17 ottobre 1971 si gioca Catanzaro-Inter ma è molto di più di una partita di calcio, arrivarono da tutta la regione, il “Militare” preso d’assalto e cancelli divelti per entrare.
Nell’estate del 1971, all’alba della storica promozione del Catanzaro in Serie A, una dichiarazione destinata a rimanere scolpita nella memoria collettiva della Calabria cambiò radicalmente il clima attorno a una semplice partita di calcio. A pronunciarla fu Sandro Mazzola, all’epoca trentenne e già icona indiscussa dell’Inter e della Nazionale. La frase – “Catanzaro e la Calabria sono un fienile” – fece rapidamente il giro del Paese, accendendo gli animi dei tifosi giallorossi e trasformando una sfida sportiva in un caso quasi politico.

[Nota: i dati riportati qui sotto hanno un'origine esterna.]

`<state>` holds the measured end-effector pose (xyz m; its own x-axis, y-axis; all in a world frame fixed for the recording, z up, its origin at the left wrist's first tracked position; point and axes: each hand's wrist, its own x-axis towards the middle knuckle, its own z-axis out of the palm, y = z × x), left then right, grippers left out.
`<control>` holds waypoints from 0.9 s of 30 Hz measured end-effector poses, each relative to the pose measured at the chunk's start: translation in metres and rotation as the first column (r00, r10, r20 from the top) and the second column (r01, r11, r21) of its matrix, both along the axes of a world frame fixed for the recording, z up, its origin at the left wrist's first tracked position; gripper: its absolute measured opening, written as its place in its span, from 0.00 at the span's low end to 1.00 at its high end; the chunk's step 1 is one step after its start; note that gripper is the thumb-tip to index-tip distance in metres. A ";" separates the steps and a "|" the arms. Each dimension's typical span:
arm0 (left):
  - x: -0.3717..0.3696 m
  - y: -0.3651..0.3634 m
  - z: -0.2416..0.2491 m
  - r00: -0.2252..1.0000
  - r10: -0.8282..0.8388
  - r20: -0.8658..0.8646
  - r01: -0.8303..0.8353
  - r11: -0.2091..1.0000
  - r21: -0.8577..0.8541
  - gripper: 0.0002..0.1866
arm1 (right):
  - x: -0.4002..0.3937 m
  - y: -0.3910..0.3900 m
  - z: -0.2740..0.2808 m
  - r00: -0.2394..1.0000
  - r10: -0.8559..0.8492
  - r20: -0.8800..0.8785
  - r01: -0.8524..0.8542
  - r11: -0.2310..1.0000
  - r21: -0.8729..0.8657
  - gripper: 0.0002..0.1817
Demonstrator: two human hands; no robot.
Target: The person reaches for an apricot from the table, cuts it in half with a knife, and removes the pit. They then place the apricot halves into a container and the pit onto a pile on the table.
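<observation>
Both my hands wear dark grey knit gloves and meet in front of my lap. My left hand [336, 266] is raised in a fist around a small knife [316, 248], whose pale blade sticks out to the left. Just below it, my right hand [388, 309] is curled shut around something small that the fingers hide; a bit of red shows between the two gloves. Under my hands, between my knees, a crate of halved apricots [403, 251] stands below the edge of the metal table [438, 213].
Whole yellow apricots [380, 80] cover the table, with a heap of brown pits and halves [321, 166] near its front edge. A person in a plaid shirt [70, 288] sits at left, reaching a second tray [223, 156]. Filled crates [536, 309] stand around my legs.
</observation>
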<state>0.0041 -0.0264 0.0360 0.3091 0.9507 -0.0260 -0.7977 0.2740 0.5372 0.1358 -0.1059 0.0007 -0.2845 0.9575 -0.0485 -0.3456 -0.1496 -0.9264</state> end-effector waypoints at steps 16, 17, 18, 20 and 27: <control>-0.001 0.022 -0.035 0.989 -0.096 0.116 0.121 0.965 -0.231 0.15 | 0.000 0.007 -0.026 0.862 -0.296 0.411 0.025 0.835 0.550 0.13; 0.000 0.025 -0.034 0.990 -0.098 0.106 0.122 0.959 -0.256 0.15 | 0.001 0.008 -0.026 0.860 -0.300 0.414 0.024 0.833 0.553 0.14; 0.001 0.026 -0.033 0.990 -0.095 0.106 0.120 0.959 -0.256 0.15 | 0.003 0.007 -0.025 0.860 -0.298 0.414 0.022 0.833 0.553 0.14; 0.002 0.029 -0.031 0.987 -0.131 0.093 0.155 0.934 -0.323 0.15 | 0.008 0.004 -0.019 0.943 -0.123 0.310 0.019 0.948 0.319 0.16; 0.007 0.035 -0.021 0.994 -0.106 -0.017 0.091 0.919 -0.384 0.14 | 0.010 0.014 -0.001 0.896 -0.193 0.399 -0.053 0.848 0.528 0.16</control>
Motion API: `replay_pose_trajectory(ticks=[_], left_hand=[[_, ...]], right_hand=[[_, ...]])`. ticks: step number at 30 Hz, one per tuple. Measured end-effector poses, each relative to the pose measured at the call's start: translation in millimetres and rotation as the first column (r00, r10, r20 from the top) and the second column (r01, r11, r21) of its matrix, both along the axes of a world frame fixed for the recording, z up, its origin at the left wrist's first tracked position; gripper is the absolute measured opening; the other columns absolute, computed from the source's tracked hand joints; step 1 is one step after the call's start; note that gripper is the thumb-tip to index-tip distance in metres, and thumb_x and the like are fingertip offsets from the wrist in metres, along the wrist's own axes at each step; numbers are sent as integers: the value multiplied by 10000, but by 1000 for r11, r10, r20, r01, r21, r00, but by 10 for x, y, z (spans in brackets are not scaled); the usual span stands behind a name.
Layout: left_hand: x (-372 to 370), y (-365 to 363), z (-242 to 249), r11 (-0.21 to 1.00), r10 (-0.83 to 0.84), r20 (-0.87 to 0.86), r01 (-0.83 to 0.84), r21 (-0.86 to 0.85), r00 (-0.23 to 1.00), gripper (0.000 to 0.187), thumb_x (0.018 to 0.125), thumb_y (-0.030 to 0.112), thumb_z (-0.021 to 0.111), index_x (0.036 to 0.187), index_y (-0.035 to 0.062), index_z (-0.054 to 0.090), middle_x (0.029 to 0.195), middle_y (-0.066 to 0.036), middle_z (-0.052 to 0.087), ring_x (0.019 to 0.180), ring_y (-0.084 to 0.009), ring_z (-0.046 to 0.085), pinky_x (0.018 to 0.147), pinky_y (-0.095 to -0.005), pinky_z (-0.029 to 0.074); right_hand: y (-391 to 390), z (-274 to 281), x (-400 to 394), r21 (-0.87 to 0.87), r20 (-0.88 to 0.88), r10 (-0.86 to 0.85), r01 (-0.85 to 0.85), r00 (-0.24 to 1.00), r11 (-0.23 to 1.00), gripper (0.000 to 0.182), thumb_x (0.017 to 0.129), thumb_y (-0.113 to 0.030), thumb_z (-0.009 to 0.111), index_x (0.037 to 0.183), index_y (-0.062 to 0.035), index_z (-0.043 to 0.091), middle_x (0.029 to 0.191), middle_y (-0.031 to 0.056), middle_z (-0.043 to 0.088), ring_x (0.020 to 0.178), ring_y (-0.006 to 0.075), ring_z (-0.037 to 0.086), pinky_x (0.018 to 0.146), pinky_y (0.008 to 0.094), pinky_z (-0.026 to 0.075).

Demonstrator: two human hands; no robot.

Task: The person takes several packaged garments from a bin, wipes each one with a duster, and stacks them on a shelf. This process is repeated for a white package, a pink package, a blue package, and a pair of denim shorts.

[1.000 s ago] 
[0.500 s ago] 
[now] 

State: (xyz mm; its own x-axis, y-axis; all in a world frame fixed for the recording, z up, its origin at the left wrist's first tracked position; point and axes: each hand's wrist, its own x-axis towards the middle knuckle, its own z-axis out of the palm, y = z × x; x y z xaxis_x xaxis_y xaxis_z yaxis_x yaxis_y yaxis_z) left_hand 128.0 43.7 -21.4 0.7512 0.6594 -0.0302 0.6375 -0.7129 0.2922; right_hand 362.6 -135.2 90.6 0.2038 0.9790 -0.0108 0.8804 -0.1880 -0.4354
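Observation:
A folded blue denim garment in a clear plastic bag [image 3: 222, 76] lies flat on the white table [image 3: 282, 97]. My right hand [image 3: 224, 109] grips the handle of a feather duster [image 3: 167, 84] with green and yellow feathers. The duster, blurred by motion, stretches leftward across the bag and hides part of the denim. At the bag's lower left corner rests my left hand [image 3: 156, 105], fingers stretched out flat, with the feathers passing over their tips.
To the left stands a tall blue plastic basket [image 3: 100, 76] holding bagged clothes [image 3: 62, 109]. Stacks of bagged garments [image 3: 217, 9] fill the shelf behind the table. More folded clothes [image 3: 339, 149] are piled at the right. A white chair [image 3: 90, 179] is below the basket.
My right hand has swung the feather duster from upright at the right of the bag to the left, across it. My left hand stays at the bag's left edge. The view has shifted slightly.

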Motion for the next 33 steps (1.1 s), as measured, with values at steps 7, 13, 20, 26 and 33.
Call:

L’episodio risale ai giorni caldi che precedettero gli spareggi per la promozione in Serie A. In quel contesto già elettrico, le parole di Mazzola furono vissute come un insulto, non solo alla città ma all’intera regione. Mazzola rilasciò quella dichiarazione sull’eventuale promozione del Catanzaro in Serie A, dal momento che la città Capoluogo di Regione non era provvista di aeroporto (quello di Lamezia Terme fu inaugurato nel 1976).
Non aiutò, in quel momento, la voce di un altro grande del calcio italiano, Gianni Rivera, che in maniera più velata sembrò rafforzare quel sentimento di superiorità nordista nei confronti del Sud calcistico.
Il popolo calabrese, tuttavia, reagì a modo suo. Con orgoglio e passione, e quando il 17 ottobre 1971 allo stadio “Militare” arrivò l’Inter, in trentacinquemila gremirono gli spalti, una vera e propria mobilitazione popolare. Trentamila i posti ufficiali, dell’epoca, non furono sufficienti, i tifosi catanzaresi sparsi in ogni angolo della regione, sfondarono i cancelli pur di assistere al match.
La tensione era palpabile, il boato della folla continuo, ma mai degenerato in violenza. Era un popolo unito, infervorato, deciso a difendere l’onore della propria terra anche attraverso una partita di calcio.
Mazzola, accolto da fischi ininterrotti dal primo all’ultimo minuto, scese in campo senza rispondere alle provocazioni. Giocò con compostezza, senza particolari guizzi, ma con il mestiere del veterano. La sua smentita, rilasciata al suo arrivo in Calabria, non bastò a placare il malcontento. “Non ho mai detto quelle parole“, dichiarò, ma ormai era troppo tardi: la miccia era stata accesa e la memoria collettiva aveva già emesso la sua sentenza.
In campo vince l’Inter per 2-0.
A distanza di anni, l’episodio resta emblematico. Non solo per ciò che rappresentò sul piano sportivo, ma per il modo in cui mise a nudo le fratture profonde tra Nord e Sud, anche nel mondo del calcio. Quella frase – vera o presunta – segnò un prima e un dopo nel rapporto tra Catanzaro e il grande calcio italiano. Fu anche il segnale di un Sud che cominciava a rivendicare il proprio spazio, la propria dignità sportiva e culturale.
Oggi, raccontare quella storia significa ricordare quanto il calcio sia specchio della società, capace di esaltare, unire, dividere e – talvolta – ferire. Ma anche quanto, in fondo, la passione popolare sappia trasformare un presunto insulto in orgoglio identitario.
Catanzaro, da quel “fienile”, ha costruito una delle sue pagine più gloriose. E quella folla, quella domenica, non era lì solo per il calcio. Era lì per dire: noi ci siamo.